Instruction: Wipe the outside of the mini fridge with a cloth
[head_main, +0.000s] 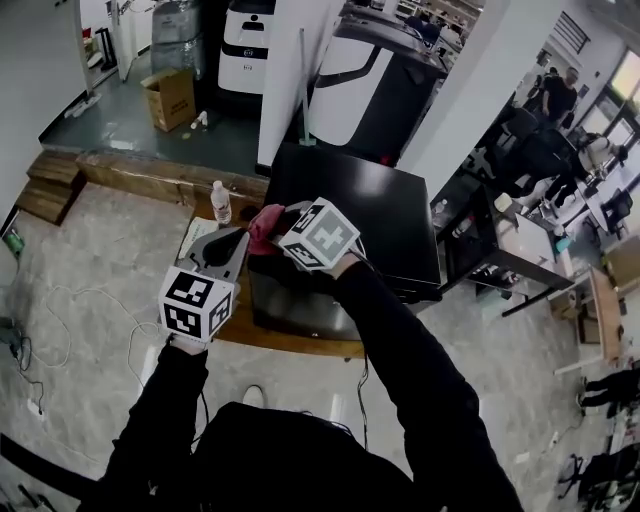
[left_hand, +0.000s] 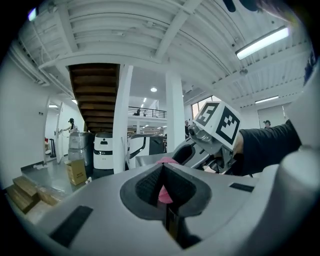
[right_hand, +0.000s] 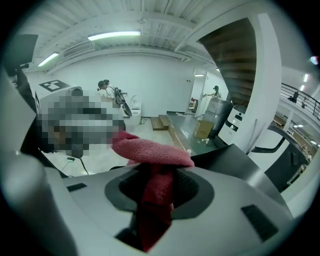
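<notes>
The right tool (right_hand: 157, 175) is clamped on the red cloth (right_hand: 150, 150), whose edge seems pinched in the closed left tool (left_hand: 162, 172) too (only a sliver is seen). The black mini fridge (head_main: 370, 210) lies at 3 o'clock of them. The red cloth could be dragged free by opposing pulls.
</notes>
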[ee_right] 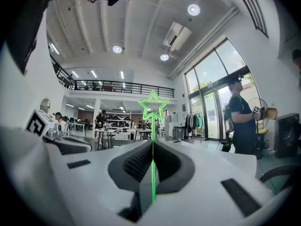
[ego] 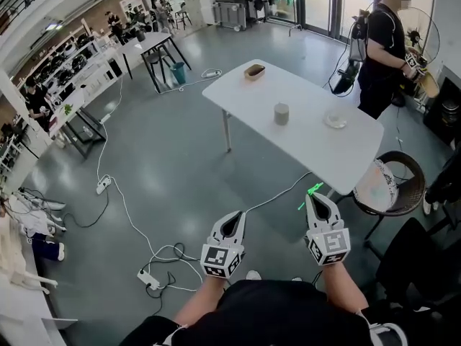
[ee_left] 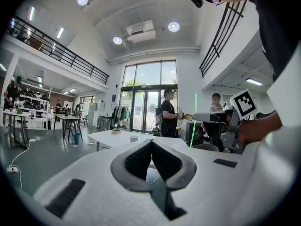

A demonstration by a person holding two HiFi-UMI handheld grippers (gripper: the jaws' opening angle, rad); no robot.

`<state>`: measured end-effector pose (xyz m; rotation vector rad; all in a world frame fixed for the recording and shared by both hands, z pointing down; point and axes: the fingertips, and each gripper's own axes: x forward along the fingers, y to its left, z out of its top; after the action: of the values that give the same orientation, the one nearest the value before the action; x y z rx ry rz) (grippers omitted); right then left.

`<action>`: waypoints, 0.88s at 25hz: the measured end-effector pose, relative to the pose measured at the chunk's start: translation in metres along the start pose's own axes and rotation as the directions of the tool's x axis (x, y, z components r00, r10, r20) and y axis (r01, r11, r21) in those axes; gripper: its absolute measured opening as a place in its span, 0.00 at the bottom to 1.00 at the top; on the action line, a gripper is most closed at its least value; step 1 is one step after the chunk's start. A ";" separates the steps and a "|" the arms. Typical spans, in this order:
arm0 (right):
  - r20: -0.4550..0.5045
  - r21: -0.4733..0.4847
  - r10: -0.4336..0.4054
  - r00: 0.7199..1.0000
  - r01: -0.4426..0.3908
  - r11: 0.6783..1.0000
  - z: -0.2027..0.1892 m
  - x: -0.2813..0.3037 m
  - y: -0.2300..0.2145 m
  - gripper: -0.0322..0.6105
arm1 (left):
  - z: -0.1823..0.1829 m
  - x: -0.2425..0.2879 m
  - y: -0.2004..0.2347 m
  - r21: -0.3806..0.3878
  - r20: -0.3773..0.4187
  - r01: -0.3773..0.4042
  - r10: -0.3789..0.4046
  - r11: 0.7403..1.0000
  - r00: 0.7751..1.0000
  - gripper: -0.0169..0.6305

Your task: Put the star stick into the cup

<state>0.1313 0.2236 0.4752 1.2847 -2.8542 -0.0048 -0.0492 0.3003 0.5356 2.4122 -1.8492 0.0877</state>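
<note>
The green star stick (ee_right: 153, 119) stands upright between the jaws of my right gripper (ee_right: 153, 142), which is shut on its stem; the star outline rises above the tips. In the head view my right gripper (ego: 321, 202) is held over the floor just short of the white table (ego: 317, 150), with the stick (ego: 312, 192) poking forward. The beige cup (ego: 281, 114) stands upright mid-table, well ahead of both grippers. My left gripper (ego: 232, 225) hangs to the left at about the same height, shut and holding nothing. The left gripper view shows the cup (ee_left: 134, 138) far off.
A brown bowl (ego: 254, 71) sits at the table's far end and a glass dish (ego: 336, 120) to the right of the cup. A person (ego: 382, 49) stands behind the table. A round chair (ego: 392, 182) is at its near right corner. Cables and a power strip (ego: 148, 278) lie on the floor.
</note>
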 end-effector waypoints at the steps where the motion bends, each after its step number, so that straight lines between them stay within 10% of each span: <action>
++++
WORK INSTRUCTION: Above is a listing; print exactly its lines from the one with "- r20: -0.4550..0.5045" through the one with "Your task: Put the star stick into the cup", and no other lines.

TASK SOLUTION:
  - r20: -0.4550..0.5045
  - r21: -0.4733..0.4847
  - r10: -0.4336..0.4054
  - r00: 0.7199..1.0000
  - r01: -0.4426..0.3908
  - r11: 0.6783..1.0000
  - z: -0.2027..0.1892 m
  - x: -0.2813..0.3037 m
  - y: -0.2300..0.2145 m
  - gripper: -0.0322..0.6105
arm1 (left):
  - z: -0.1823..0.1829 m
  - x: -0.2425..0.2879 m
  - y: -0.2004..0.2347 m
  - r21: -0.3806..0.3878
  - r20: -0.3773..0.4187
  - r01: -0.3773..0.4042
  - r10: -0.3789..0.4046
  - r11: 0.7403..1.0000
  - r00: 0.7751..1.0000
  - gripper: -0.0169..0.6305

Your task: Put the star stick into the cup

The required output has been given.